> Instructions to follow
Each line below from the one containing "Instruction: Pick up" through the one containing "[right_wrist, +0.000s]" is to be given again exactly, and no line outside that span.
BEGIN Records for the task
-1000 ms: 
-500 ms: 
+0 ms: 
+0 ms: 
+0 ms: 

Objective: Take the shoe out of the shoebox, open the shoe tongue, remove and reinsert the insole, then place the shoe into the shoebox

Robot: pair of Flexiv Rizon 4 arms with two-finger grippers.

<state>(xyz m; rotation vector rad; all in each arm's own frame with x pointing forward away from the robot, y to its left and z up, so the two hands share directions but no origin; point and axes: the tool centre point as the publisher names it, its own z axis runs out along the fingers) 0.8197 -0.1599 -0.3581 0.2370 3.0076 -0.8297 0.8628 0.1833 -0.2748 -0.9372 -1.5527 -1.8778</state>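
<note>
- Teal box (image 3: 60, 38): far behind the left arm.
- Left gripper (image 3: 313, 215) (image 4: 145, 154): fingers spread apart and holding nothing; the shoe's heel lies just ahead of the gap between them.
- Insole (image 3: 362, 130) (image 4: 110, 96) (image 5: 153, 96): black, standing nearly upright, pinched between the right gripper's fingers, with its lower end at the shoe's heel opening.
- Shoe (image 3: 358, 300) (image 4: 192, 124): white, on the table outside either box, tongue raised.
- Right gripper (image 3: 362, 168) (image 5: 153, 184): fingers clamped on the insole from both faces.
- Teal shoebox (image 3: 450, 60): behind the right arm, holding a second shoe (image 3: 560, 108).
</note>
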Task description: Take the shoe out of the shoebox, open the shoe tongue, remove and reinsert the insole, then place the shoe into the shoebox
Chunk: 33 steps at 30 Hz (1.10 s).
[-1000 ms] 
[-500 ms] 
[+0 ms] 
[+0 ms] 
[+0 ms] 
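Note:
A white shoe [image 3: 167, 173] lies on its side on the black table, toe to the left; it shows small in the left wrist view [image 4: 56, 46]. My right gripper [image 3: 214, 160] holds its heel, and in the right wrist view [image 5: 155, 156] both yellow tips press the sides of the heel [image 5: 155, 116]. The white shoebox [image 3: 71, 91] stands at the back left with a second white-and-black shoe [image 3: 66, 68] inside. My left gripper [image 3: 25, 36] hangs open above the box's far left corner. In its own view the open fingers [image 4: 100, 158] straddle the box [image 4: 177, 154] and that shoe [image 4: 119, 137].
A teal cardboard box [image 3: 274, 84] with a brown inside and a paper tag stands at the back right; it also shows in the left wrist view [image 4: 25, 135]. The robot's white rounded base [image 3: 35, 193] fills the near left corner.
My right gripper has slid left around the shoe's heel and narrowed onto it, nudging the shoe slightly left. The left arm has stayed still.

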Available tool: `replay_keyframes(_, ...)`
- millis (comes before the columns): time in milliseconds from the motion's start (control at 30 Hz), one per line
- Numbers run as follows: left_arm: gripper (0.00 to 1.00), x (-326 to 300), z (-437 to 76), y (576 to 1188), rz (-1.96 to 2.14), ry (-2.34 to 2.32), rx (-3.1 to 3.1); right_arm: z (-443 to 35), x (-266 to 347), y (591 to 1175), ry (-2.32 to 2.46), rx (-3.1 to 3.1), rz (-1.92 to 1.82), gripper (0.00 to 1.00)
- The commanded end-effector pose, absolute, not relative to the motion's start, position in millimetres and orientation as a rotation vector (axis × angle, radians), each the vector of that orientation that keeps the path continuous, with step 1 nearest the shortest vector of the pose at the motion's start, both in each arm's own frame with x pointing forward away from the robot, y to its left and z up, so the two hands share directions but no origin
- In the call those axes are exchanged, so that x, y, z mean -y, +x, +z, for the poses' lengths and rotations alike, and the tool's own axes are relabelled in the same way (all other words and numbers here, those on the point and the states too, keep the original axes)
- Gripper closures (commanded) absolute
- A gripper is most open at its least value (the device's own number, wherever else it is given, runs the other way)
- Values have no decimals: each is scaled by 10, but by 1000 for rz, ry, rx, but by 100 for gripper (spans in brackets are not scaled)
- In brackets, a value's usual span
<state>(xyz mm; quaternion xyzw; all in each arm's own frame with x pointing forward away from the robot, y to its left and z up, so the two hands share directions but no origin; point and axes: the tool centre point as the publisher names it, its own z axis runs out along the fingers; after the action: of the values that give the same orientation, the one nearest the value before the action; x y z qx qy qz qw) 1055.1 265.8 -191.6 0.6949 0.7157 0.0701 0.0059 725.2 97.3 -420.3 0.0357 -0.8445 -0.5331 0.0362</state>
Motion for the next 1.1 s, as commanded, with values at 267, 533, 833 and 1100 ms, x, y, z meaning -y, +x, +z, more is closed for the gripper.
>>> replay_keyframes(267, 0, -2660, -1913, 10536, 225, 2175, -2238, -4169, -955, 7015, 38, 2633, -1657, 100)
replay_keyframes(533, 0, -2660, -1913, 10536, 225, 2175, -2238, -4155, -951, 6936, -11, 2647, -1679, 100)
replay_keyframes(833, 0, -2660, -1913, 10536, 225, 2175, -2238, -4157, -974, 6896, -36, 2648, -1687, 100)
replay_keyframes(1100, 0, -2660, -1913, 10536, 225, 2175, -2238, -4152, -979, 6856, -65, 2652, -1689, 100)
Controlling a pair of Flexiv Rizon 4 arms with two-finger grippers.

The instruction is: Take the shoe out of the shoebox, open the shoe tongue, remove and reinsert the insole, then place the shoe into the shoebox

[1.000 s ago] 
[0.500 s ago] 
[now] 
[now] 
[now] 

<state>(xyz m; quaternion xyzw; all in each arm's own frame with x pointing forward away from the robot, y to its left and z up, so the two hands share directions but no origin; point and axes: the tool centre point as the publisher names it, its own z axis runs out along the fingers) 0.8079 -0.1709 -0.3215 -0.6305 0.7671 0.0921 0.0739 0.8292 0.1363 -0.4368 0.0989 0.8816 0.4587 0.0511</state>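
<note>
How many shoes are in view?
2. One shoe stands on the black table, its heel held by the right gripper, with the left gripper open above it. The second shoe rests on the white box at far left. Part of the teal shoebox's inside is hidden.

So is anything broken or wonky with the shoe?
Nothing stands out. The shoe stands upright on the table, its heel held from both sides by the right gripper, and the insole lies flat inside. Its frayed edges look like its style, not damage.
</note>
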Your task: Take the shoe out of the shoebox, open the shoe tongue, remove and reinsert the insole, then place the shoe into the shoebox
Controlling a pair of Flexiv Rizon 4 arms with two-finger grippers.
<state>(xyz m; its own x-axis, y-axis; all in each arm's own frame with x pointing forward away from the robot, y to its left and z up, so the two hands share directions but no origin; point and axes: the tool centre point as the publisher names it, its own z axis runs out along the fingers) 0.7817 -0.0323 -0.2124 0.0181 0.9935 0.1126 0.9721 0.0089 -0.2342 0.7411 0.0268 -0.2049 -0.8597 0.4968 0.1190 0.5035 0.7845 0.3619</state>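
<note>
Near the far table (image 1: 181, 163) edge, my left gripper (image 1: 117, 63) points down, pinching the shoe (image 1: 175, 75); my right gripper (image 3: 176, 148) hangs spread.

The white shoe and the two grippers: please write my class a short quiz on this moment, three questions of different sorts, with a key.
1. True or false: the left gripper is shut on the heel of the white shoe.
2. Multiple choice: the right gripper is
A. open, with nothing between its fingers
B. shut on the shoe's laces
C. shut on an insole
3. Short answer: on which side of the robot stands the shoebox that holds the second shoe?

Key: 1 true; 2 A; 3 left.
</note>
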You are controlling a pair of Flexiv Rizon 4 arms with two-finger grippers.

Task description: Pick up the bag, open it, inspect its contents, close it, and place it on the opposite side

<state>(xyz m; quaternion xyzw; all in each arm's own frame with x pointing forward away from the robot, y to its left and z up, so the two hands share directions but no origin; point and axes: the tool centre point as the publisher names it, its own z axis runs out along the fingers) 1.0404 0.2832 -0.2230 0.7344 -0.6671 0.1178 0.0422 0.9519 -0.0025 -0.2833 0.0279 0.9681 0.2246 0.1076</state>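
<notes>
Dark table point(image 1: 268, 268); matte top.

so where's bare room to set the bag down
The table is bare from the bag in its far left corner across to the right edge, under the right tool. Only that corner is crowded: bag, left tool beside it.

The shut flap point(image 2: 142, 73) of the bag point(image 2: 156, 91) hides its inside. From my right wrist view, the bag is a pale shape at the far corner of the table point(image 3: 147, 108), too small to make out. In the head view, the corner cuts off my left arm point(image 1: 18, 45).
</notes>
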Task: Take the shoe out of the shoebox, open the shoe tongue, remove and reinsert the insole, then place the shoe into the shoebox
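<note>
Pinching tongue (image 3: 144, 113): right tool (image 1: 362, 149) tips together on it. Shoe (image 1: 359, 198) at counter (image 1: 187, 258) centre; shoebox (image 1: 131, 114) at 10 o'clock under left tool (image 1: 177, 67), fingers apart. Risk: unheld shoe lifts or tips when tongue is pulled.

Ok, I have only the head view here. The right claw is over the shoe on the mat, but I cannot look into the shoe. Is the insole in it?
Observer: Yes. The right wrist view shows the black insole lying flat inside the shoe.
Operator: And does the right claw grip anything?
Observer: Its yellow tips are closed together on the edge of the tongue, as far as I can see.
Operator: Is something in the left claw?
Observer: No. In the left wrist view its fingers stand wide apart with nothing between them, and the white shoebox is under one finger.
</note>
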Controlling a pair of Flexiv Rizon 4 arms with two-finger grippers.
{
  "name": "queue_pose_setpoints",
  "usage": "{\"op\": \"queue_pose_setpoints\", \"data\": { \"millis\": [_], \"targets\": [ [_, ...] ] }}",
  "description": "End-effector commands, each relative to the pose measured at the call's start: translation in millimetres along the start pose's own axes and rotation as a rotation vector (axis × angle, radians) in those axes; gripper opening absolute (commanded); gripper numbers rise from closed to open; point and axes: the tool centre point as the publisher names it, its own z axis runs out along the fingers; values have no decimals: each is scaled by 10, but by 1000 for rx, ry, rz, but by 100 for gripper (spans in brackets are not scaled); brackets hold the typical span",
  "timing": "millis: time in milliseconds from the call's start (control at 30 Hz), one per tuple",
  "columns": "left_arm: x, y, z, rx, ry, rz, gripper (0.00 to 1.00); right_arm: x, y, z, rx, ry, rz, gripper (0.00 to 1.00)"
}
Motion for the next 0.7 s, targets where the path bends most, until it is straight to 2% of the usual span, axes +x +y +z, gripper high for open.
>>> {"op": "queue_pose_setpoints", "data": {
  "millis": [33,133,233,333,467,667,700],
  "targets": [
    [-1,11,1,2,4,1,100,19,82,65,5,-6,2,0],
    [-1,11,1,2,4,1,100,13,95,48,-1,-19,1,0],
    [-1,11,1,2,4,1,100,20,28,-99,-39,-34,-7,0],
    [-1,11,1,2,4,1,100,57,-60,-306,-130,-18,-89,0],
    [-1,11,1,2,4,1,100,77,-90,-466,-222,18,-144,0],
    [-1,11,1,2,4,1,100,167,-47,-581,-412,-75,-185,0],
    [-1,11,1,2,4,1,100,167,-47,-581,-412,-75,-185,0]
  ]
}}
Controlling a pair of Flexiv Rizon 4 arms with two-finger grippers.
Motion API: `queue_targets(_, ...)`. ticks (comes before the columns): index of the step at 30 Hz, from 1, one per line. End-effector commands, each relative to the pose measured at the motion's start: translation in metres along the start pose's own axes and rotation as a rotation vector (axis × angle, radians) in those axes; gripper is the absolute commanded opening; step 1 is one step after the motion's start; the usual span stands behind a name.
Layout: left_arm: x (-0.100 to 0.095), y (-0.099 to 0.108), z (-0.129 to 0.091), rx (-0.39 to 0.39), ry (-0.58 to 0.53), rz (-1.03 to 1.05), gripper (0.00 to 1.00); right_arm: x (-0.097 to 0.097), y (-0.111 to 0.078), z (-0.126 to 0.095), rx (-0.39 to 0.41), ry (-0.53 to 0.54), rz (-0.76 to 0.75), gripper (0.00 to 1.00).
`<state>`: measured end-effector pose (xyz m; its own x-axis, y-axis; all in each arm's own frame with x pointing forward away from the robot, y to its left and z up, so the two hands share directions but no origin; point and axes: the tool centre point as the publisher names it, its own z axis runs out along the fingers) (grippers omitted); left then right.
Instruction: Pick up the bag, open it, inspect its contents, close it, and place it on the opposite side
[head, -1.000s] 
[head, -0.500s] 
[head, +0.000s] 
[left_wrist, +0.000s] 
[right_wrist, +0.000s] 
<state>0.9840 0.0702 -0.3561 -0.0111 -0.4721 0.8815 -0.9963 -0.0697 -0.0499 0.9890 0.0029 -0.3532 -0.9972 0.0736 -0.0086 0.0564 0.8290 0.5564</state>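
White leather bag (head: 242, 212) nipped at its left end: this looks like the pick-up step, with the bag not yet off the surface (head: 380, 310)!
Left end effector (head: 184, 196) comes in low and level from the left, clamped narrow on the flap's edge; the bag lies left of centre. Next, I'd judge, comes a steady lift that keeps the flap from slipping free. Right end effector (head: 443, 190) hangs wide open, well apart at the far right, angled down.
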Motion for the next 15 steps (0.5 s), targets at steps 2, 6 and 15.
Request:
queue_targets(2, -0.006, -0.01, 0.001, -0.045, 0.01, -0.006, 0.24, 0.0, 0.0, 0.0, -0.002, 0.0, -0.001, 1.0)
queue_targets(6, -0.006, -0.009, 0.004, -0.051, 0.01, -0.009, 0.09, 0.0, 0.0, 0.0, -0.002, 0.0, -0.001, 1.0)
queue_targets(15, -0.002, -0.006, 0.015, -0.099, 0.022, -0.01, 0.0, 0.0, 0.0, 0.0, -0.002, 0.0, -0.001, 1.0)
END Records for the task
> Task response
Instruction: Pick up the bag, open it, inspect its contents, close it, and place it on the opposite side
[head, -1.000s] 
[head, -0.500s] 
[head, +0.000s] 
[left_wrist, +0.000s] 
[right_wrist, +0.000s] 

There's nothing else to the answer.